Burns are a unique injury in that mortality can be very accurately predicted using simply the patient’s age and percent total body surface area burned (%TBSA) (Hussain et al. 2013). The ABA adopted a table created by Saffle et al. (2005) that used data from the National Burn Repository to predict outcome to resources ratios for the spectrum of ages and burn severity (see Table 1). The following categories for the possibility of survival and the required resources to care for those patients are used: 
  1. Outpatient: Patients that will have greater than 95% survival and will not need to be hospitalised.
  2. Very High: Survival greater than or equal to 90%, length of stay (LOS) less than or equal to 14-21 days, 1 to 2 operations needed. 

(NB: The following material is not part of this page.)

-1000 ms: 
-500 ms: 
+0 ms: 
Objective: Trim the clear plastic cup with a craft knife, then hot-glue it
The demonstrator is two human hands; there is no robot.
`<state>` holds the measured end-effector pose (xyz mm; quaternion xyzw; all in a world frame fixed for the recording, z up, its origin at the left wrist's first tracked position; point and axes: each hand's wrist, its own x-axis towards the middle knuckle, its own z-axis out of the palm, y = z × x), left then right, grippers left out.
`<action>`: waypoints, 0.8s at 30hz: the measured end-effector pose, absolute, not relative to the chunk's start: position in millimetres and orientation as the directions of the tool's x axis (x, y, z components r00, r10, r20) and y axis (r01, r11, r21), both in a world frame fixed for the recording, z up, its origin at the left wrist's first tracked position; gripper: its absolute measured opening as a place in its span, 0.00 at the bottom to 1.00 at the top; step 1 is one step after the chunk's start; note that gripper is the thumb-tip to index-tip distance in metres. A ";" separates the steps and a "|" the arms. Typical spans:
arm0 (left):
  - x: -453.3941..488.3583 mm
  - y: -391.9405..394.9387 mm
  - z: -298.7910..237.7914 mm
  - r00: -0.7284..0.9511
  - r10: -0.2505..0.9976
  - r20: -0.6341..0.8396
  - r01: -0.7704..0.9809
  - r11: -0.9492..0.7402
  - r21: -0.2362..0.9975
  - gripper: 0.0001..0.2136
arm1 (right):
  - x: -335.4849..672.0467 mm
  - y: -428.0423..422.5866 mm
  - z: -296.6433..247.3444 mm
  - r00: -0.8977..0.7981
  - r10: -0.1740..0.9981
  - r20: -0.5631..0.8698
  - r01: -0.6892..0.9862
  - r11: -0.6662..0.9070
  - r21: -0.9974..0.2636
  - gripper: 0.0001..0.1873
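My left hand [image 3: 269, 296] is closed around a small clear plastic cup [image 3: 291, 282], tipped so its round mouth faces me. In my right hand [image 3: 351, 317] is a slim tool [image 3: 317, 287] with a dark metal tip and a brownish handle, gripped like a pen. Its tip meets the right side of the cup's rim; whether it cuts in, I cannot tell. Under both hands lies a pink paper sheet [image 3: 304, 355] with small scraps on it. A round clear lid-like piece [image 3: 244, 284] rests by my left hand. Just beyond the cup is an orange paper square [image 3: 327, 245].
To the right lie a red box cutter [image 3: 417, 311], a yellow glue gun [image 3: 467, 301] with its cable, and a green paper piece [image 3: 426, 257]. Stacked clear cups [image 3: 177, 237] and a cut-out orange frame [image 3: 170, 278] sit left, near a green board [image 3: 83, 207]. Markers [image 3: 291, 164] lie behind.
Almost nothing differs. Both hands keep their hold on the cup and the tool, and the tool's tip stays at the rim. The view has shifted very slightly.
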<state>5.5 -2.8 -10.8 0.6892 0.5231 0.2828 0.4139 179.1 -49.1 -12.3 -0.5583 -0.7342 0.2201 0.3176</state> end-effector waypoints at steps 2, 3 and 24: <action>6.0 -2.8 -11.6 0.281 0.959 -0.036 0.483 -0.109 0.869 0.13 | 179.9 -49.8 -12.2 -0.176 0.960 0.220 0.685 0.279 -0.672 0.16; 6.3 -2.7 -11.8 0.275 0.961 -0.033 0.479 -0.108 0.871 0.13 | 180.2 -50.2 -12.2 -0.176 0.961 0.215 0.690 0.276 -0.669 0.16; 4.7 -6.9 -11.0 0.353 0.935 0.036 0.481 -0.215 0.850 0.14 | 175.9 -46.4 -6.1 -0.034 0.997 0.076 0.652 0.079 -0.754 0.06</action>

  3. High: Survival greater than or equal to 90%, LOS 14-21 days, multiple operations necessary, prolonged rehabilitation. 
  4. Medium: Survival greater than 50% but less than 90% even with full treatment. 
  5. Low: Survival greater than 10% but less than 50% despite full treatment. 
  6. Expectant: Survival less than or equal to 10% despite full treatment. 

These criteria were reviewed in 2014 by Taylor et al., who added inhalation injury to better reflect true mortality numbers, as updated by newer data from the National Burn Repository.
The ABA has a defined disaster management plan including triage scenarios (ABA Board of Trustees and the Committee on Organisation and Delivery of Burn Care 2005). Primary triage requires burn patients to be sent to a burn centre within 24 hours of a disaster.  The incident commander on site should contact the nearest verified burn centre, determine available capacity, and solicit alternative burn centre information if necessary. Secondary triage is the transfer of patients from one burn centre to another when a given centre’s surge capacity is reached. This determination should be made by the burn centre director, but is based on a surge capacity of 50% more than the normal maximum number of burn patients at that facility. Transfer is recommended to ABA-verified burn centres when possible and then to other burn centres. Secondary triage should ideally be completed within the first 48 hours following the disaster.
Conclusion 
Optimal burn care requires a diverse team of professionals. Consolidation of resources, including staff expertise and availability, has produced a trend towards regionalisation, which has proven beneficial to patient outcomes. Preparedness to handle large-scale disasters is just part of what makes verified burn centres so essential to the national trauma system.